Meanwhile, Bob thumbs the release and the magazine falls into his greasy hand. His voice goes soft and low, as though he’s speaking to a lover. “Nobody designs firearms like the Israelis … not even the Germans. This bad boy can penetrate tank armor.”

“Dude,” Scott says finally, standing behind Bob with a flashlight. “You planning on shooting that thing or f*cking it?”

After an awkward moment, they all burst out laughing—even Josh can’t resist chuckling—and despite the fact that their laughter is brittle and fraught with nerves, it serves to break the tension in that silent warehouse of blood and looted shelves. They have had a good day. They’ve hit the jackpot here in this temple of discount consumerism.
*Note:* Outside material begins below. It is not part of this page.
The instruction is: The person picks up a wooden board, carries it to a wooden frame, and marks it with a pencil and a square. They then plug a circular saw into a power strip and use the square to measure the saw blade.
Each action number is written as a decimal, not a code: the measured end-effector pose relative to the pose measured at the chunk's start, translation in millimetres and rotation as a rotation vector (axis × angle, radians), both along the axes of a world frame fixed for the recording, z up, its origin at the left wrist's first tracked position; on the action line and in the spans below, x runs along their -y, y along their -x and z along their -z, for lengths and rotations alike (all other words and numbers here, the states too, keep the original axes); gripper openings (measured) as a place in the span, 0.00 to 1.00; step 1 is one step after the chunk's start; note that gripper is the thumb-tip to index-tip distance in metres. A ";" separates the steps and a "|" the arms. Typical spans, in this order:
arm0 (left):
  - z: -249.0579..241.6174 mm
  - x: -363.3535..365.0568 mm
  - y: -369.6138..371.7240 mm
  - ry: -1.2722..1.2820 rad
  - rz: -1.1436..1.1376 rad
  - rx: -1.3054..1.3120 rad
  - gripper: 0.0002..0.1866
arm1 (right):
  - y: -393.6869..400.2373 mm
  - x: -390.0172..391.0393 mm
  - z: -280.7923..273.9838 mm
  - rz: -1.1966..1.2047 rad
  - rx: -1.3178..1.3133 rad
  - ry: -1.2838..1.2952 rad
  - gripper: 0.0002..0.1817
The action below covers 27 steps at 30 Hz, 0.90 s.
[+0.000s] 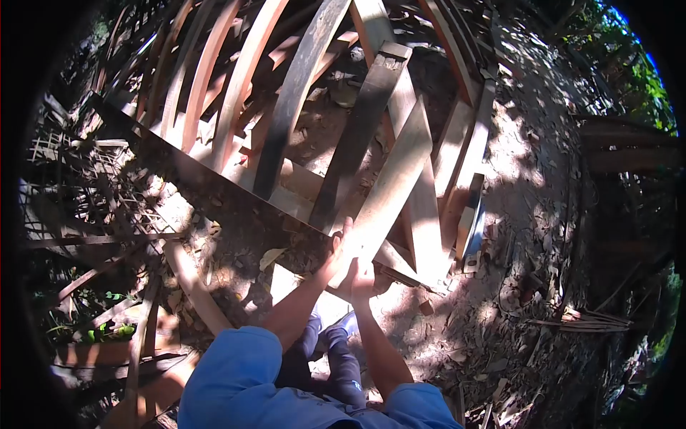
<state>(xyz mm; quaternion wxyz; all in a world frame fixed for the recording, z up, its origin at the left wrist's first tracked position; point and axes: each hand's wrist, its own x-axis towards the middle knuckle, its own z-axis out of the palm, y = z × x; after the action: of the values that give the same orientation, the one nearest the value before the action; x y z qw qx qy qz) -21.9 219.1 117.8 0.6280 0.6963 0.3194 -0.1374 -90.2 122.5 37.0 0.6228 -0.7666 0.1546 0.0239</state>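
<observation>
Two bare hands meet at the near end of a pale wooden plank [391,187], which slants up and away from the person over a heap of other boards. The left hand [337,256] lies along the plank's left edge with fingers stretched up its face, wrapped partly around it; the right hand [361,277] is cupped under and around the very end, so both are closed on the same board, seemingly to carry its weight at the one end while the far end leans on the stack. That far end rests against a darker grey plank [357,136] just beside it, and the two cross a long shadowed beam [214,187] that runs diagonally from upper left to lower right and props up much of the pile. To the left, several curved reddish ribs [214,79] fan out side by side, also leaning on that beam. Further right, shorter offcuts [461,161] stand near a bluish strip [474,230]. Below the hands show blue sleeves [229,379], dark trousers and a light shoe [349,323] on bare earth littered with dry leaves [529,214]. Split bamboo scraps [93,214] lie well apart, at the left.
</observation>
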 end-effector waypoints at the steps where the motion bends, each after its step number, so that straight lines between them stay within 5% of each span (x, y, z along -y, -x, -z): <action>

More importantly, they’ve acquired something here far more valuable than mere provisions: They have found a glimmer of hope that they’ll make it through the winter … that they just may come out the other side of this nightmare.

Lilly hears the noise first. Her laughter instantly dies and she looks around as though waking with a start from a dream. “What was that?”

Josh stops laughing. “What’s the matter?”

“Did you hear that?”

Bob looks at her. “What’s wrong, darlin’?”

“I heard something.” Her voice is low and taut with panic.

Josh turns his flashlight off and looks at Scott. “Turn the flashlight off, Scott.”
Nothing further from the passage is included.